#### What you should do:
Beginning with the line that holds "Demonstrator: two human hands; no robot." in the data below, give again every line through the one that holds "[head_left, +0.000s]", exactly as written.

Stored items
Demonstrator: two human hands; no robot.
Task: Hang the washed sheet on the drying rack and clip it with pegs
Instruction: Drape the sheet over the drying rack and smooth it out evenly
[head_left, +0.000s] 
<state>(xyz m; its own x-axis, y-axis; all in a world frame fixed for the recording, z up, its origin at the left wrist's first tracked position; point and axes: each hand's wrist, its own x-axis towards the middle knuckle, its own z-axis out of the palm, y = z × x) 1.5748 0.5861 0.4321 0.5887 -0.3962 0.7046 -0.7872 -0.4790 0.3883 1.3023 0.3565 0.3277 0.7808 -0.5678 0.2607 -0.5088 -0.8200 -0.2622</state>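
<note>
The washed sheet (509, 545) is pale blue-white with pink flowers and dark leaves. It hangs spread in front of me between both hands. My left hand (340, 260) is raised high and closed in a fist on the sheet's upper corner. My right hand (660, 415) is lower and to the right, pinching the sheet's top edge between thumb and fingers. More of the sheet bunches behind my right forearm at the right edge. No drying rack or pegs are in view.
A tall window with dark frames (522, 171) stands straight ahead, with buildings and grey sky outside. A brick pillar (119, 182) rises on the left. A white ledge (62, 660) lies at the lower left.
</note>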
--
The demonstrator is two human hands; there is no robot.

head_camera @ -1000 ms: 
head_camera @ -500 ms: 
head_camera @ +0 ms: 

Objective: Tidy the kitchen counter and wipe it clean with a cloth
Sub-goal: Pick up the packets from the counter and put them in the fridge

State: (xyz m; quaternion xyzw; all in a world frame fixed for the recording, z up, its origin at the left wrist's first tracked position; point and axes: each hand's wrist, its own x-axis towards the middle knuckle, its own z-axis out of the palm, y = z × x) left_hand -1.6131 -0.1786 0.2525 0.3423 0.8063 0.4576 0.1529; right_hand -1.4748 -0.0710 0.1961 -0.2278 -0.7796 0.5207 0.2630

#### Response to the task:
Demonstrator: two human hands; no robot.
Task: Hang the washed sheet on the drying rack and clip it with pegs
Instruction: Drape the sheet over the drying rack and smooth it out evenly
[head_left, +0.000s] 

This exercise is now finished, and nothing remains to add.